**DATASET EXCERPT**

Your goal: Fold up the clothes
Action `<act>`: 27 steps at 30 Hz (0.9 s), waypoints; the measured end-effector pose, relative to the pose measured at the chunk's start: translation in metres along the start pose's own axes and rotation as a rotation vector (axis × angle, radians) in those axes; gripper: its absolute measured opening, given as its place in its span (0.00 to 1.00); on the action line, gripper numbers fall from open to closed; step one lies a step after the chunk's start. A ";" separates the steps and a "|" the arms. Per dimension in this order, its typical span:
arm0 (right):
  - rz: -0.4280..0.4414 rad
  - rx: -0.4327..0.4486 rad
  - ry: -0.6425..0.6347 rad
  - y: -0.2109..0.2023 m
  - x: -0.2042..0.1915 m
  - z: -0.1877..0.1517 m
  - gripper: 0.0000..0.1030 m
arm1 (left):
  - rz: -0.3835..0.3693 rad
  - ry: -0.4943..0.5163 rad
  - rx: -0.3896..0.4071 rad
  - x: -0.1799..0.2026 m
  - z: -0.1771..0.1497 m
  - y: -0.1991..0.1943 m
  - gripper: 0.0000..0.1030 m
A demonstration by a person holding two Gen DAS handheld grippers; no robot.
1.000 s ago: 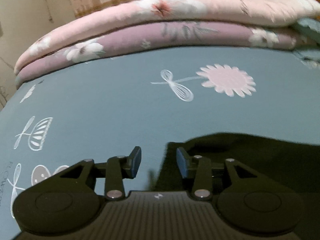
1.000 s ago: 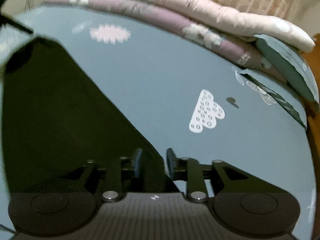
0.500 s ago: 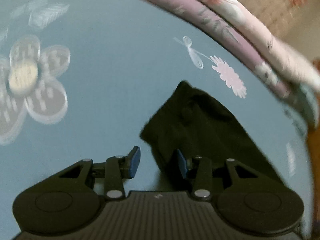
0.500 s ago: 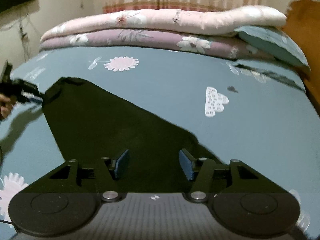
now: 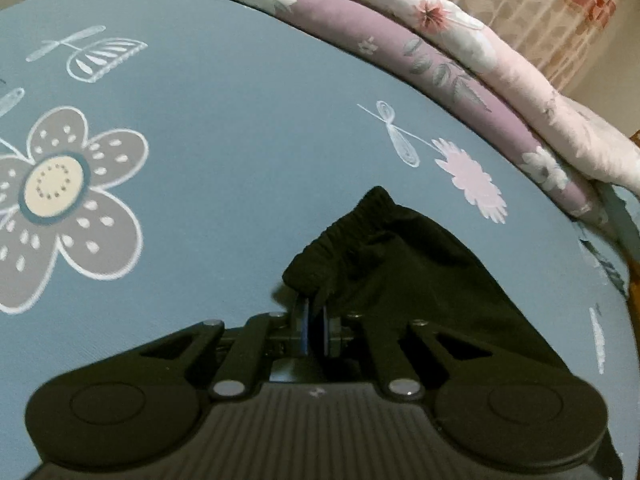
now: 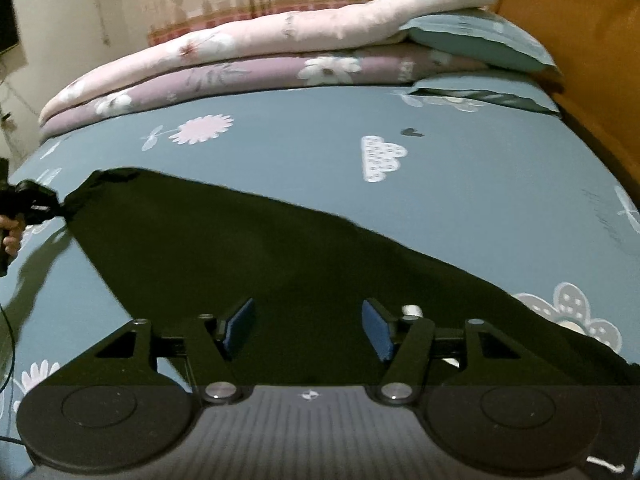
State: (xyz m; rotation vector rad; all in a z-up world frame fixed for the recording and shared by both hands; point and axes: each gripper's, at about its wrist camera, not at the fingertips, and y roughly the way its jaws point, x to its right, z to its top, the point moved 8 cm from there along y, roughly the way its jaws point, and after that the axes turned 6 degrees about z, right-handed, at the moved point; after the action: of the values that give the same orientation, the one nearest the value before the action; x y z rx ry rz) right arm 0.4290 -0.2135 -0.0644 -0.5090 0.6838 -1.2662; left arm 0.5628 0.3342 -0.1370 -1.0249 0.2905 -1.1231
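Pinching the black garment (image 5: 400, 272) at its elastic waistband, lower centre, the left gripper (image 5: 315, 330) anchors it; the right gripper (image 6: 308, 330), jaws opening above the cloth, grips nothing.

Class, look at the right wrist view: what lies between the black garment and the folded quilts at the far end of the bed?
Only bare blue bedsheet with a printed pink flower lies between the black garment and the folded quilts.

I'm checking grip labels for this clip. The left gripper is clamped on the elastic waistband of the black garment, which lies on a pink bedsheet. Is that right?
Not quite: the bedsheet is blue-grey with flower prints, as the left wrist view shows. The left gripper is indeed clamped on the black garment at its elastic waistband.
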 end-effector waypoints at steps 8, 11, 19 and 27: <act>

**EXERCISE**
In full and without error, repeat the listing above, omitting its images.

**RESPONSE TO THE TASK**
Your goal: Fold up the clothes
Action `<act>`: 27 steps at 30 Hz (0.9 s), waypoints; the measured end-effector pose, relative to the pose measured at the chunk's start: translation in metres along the start pose's own axes and rotation as a rotation vector (axis × angle, radians) in those axes; gripper: its absolute measured opening, given as its place in its span (0.00 to 1.00); on the action line, gripper numbers fall from open to closed; step one lies a step after the chunk's start. A ";" separates the steps and a "|" the arms. Per dimension in this order, its typical span:
arm0 (right):
  - rz: -0.4280..0.4414 rad
  - rx: -0.4327..0.4486 rad
  - ry: -0.6425..0.6347 rad
  - y: -0.2109..0.2023 m
  - x: -0.2042..0.1915 m
  - z: -0.1877..0.1517 m
  - gripper: 0.0000..0.1030 m
arm1 (left):
  - rz: -0.3835..0.3693 rad
  - ry: -0.4943..0.5163 rad
  - rx: -0.3896..0.4071 rad
  - x: -0.1799..0.2026 m
  - z: -0.1771..0.1497 m
  - y: -0.1991..0.1943 m
  - gripper: 0.0000..0.1030 m
A demonstration by a person holding two Gen DAS handheld grippers; no robot.
1.000 s ago: 
1.000 s ago: 
0.500 s ago: 
0.500 s ago: 
now: 
now: 
State: (xyz m; rotation vector rad; all in a z-up world frame fixed for the recording and shared by both hands; point and axes: each gripper's, at about its wrist camera, not at the fingertips, and y roughly the way its jaws point, x to its right, z to its top, the point moved 8 cm from there along y, roughly the way its jaws point, and after that the axes turned 6 degrees about z, right-handed, at the moved point; after the action: of the values that give the same orientation, the one nearest the value before the action; x y z rx ry rz) right arm 0.4290 -0.2135 -0.0644 -0.5090 0.6838 -1.2662; left arm 0.5628 0.3342 -0.1370 -1.0249 0.2905 -1.1231
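Pinching the black garment (image 5: 400, 272) at its elastic waistband, lower centre, the left gripper (image 5: 315, 330) anchors it; the right gripper (image 6: 308, 330), jaws opening above the cloth, grips nothing.

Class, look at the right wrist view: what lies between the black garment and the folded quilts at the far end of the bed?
Only bare blue bedsheet with a printed pink flower lies between the black garment and the folded quilts.

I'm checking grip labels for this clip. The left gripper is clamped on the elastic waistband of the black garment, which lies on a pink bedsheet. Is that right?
Not quite: the bedsheet is blue-grey with flower prints, as the left wrist view shows. The left gripper is indeed clamped on the black garment at its elastic waistband.
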 end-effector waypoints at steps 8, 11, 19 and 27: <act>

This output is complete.